Don’t depend on others to save your business. You must have the life line and enact all the behaviors you’ve practiced. If you’ve done your homework, you’ll know who to reach out to and what plan to enact.
I fall to my knees in the middle of the boat. “Where is she?” Everyone holds their breath. Seconds tick by fast. Panic crawls under my skin. Our guide stands up, the toss line looped around her fingers as I pray.
An eternity passes before Michelle’s head bobs above the surface. In a flash, the toss bag flies through the air, dropping into her extended hands and she’s pulled back to our boat. I ask, “What took so long?” as I wrap a towel around her, not daring to let go.
She chuckles, “I was under the boat.
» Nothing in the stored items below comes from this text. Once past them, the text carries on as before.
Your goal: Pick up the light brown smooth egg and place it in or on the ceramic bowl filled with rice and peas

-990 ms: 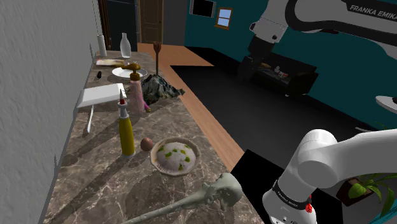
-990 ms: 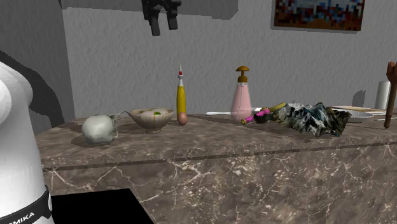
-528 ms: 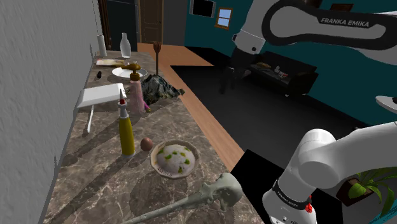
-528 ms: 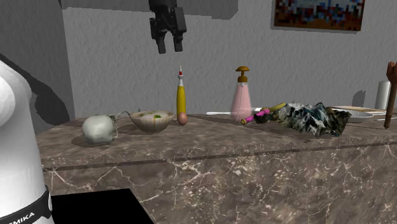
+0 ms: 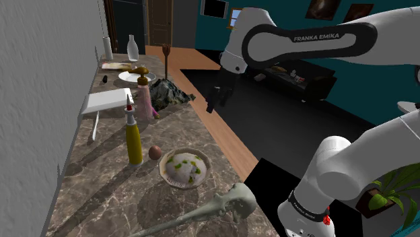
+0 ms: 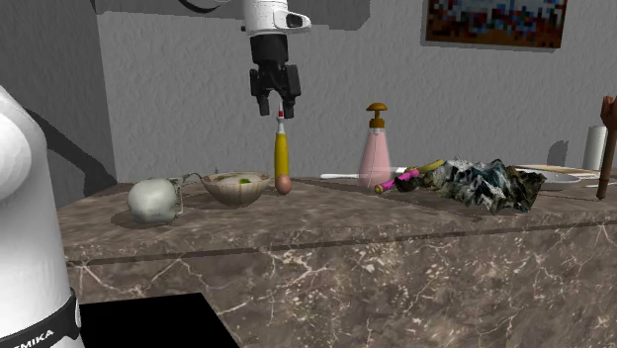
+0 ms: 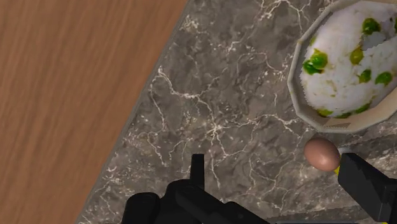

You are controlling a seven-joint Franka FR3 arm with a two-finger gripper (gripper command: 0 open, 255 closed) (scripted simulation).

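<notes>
A light brown egg (image 5: 155,152) (image 6: 284,184) rests on the marble counter between a yellow bottle and the bowl. The beige bowl (image 5: 163,170) (image 6: 235,191) holds white rice with green peas. My black gripper (image 5: 215,104) (image 6: 275,108) hangs open high above the counter, over the yellow bottle's tip in the second exterior view. In the wrist view the open gripper (image 7: 273,163) looks down on bare marble. There the egg (image 7: 321,154) lies just off one fingertip, touching nothing, with the bowl (image 7: 343,125) right beyond it.
A yellow squeeze bottle (image 5: 134,138) (image 6: 282,156) stands beside the egg, a pink pump dispenser (image 5: 144,99) (image 6: 376,153) farther along. A grey bone-shaped thing (image 5: 215,205) (image 6: 153,200) lies near the bowl. Crumpled dark cloth (image 5: 168,91), a plate (image 5: 134,76) and a wall (image 5: 40,101) line the counter. Wooden floor (image 7: 70,95) lies past its edge.
The arm has swung down and toward the counter. In the second exterior view the gripper has dropped and shifted right, from the top edge to just above the yellow bottle. The fingers stay open.
</notes>
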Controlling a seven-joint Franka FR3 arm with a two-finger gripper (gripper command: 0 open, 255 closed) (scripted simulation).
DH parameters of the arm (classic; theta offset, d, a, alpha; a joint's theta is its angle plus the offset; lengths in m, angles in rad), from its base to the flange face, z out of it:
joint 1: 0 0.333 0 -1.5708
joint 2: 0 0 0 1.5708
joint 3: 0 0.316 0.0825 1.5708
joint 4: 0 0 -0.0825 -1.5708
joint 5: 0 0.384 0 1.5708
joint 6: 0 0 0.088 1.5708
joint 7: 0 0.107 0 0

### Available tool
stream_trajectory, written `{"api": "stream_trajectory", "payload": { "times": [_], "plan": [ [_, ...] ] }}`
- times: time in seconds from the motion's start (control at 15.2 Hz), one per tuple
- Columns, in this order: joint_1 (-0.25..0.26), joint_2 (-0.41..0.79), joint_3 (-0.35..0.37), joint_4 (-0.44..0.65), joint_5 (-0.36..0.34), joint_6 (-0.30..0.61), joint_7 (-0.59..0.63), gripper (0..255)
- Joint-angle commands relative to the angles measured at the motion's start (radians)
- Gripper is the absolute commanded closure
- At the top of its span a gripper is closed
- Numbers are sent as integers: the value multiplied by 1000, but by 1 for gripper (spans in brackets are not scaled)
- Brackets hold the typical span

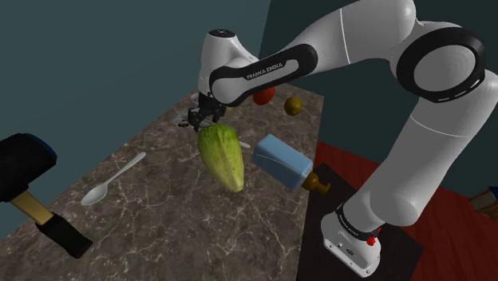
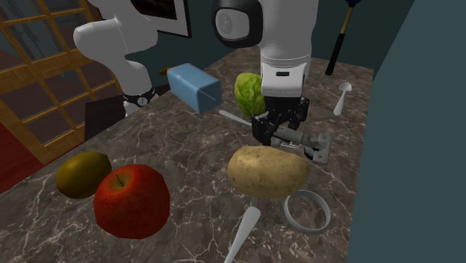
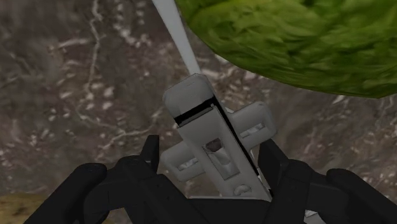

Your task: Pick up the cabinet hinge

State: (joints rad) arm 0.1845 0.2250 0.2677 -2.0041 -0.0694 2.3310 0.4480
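Marble top w/ lettuce, blue carton, apple, potato, ring, spoon, hammer.

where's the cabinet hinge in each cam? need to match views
Shoulder view: cabinet hinge upper middle, at the gripper, by the lettuce's upper end.
Second exterior view: right of centre, behind the potato.
Wrist view: at the gripper, close to the lettuce.
Shared landmark: the green lettuce.
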Motion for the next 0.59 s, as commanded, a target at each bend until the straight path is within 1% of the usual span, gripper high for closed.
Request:
{"api": "stream_trajectory", "payload": {
  "times": [0.0,0.4,0.53],
  "plan": [
    [0,1,0,-1,0,1,0,255],
    [0,0,0,-1,0,0,1,255],
    [-1,-14,2,10,6,-24,-3,255]
  ]
}}
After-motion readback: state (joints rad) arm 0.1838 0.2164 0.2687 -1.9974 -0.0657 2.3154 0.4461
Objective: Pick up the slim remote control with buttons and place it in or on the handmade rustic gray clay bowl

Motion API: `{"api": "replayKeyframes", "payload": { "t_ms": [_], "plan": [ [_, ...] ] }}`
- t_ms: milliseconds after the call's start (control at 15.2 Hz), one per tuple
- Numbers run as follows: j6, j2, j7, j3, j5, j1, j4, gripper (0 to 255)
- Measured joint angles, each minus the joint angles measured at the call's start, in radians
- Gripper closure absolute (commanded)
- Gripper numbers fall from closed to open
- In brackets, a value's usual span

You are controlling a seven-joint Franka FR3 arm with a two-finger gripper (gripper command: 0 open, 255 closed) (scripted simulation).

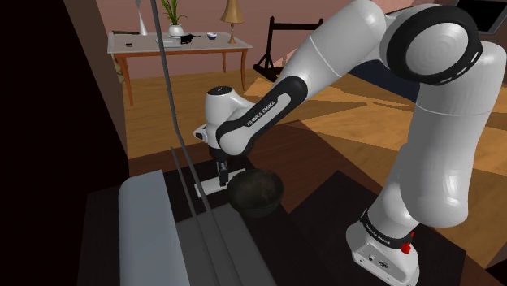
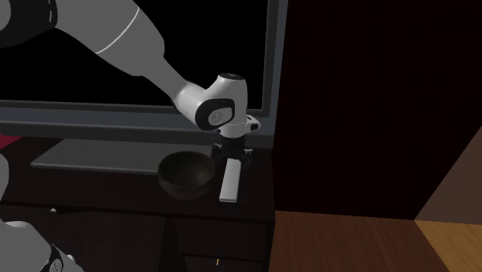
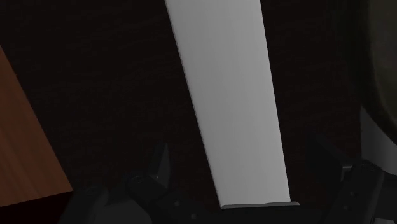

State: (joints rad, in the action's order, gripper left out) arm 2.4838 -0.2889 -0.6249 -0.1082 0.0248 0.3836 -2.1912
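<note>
Pick not made yet: gripper (image 2: pixel 232 158) hung low over one end of the plain pale remote (image 2: pixel 230 185), fingers spread either side without touching it, remote lay flat just beside the dark bowl (image 2: pixel 185 175); clamp, lift, placement all remained.

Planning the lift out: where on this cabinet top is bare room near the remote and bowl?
Bare: the cabinet top between the remote and its right edge in the second exterior view, and a strip in front of the bowl. Crowded: bowl and remote sit close together, the TV behind them, the gripper over the remote with jaws open.
</note>
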Motion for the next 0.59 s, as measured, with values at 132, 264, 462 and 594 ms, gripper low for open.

The colors of the water was so pretty! But I knew I had to kick and fight my way out.” She glances back at our guide. “I remembered what to do in an emergency.”
I panicked. She did not. Most important, she didn’t give up. “I’m sorry, Mom. I lost your water shoes.” The force of the boxing current pulled them right off her feet.
Losing some merchandise or not being able to collect on a job shouldn’t be a hemorrhage of your life blood. Recovery isn’t always possible, and you need to chalk it up to loss as long as your core operation has other resources to surpass the setback.
When we reached the take-out point at the end of the day, I placed one arm around my daughter’s shoulder. “You’re grounded. I’m never taking you rafting again.”
It’s okay to drop programs and find others. How about rock climbing?